### Assignment
Copy out each line of the data that holds the string "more".

### Collected material
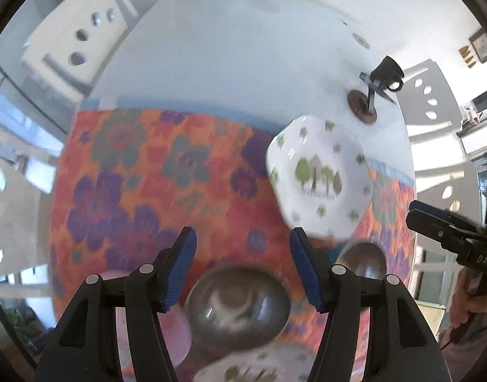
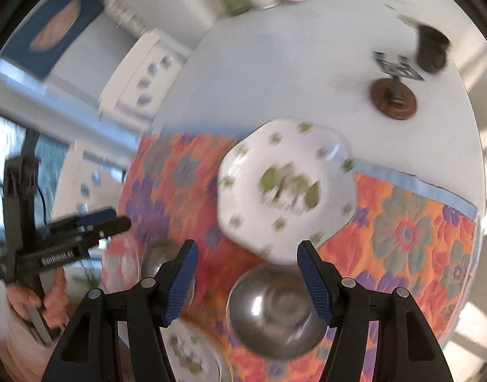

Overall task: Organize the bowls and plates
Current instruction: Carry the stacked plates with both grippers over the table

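Both claws empty, jaws apart | we see white plate (image 2: 284, 187) ahead of right claw (image 2: 247, 281), left claw (image 1: 243, 269) farther off.

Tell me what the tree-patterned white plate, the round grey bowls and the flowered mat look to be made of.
White plate: probably glazed ceramic, glossy white with printed green trees; melamine can't be ruled out.
Grey bowls: likely polished stainless steel, with mirror-like highlights and dark reflections.
Flowered mat: seemingly quilted fabric, matte, with puckered stitched flowers and a pale blue bound edge.
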The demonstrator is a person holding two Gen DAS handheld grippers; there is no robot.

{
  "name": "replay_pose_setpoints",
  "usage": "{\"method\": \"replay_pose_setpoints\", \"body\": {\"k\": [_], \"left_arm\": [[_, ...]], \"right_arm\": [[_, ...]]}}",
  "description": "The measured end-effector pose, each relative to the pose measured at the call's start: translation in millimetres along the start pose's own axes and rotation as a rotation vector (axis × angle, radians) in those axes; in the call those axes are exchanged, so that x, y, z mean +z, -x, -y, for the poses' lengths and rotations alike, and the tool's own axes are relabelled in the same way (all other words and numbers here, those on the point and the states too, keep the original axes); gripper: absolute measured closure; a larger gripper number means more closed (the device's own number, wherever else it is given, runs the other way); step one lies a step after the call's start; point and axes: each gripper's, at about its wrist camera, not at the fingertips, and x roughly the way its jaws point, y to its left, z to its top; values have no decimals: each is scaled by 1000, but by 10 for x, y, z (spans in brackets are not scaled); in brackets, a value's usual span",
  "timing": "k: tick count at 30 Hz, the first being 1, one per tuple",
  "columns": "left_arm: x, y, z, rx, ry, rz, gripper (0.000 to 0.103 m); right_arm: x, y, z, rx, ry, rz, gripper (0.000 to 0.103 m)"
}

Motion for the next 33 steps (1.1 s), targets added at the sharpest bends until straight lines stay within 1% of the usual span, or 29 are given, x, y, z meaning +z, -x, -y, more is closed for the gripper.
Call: {"method": "replay_pose_setpoints", "body": {"k": [1,2,4,6,10,11,12,15,18,20,22,24,25,27,30,33], "left_arm": [[64,-70,15,-4,4,-4,44],[136,-158,30,-4,10,-12,44],[245,-378,72,-7,21,-34,44],[315,-618,107,-13,31,-64,44],[341,-956,181,-11,24,-115,44],[338,-1021,198,-8,19,-126,45],[333,-1080,213,-7,18,-134,46],[318,-1204,270,-23,9,-148,46],[335,-1269,323,-21,-6,-153,47],[346,-1305,354,-29,-11,-156,47],[358,-1346,397,-26,-25,-152,50],[356,-1397,424,3,-37,-139,63],[350,-1432,423,15,-37,-134,63],[352,-1429,428,4,-26,-106,65],[349,-1423,529,29,-80,-89,66],[348,-1414,520,18,-84,-93,66]], "right_arm": [[82,-22,144,25,-38,18,41],[138,-41,253,29,-63,30,41],[232,-135,477,-17,-105,49,41],[278,-239,661,-41,-137,62,41],[312,-520,1000,-37,-223,68,41],[319,-565,1034,-35,-230,65,41],[336,-638,1062,-25,-226,59,41],[369,-762,1075,-6,-208,61,41],[403,-906,1061,-19,-185,39,41],[413,-988,1040,-20,-181,31,44],[432,-1060,1006,-21,-170,27,46],[458,-1100,956,-34,-140,31,49],[465,-1105,941,-36,-125,31,50],[496,-1150,880,-34,-105,27,52],[483,-1129,882,-36,-85,24,52],[470,-1107,920,-16,-90,26,52]]}}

### Solution to this task
  "description": "The measured end-effector pose, each relative to the pose measured at the call's start: translation in millimetres along the start pose's own axes and rotation as a rotation vector (axis × angle, radians) in those axes; in the call those axes are exchanged, so that x, y, z mean +z, -x, -y, for the poses' lengths and rotations alike, and the tool's own axes are relabelled in the same way (all other words and numbers here, those on the point and the states too, keep the original axes); gripper: absolute measured closure; a larger gripper number means more closed (the device's own number, wherever else it is given, runs the other way); step one lies a step after the call's start; point and axes: each gripper's, at about its wrist camera, not at the fingertips, and x roughly the way its jaws point, y to its left, z to its top; values have no decimals: each is scaled by 1000, but by 10 for x, y, z (spans in brackets are not scaled); in brackets, a value's usual span",
Motion for the next 33 steps (1.1 s), targets added at the sharpest bends until straight lines stay within 1% of the usual span, or 29 are given, x, y, z meaning +z, -x, -y, more is closed for the gripper.

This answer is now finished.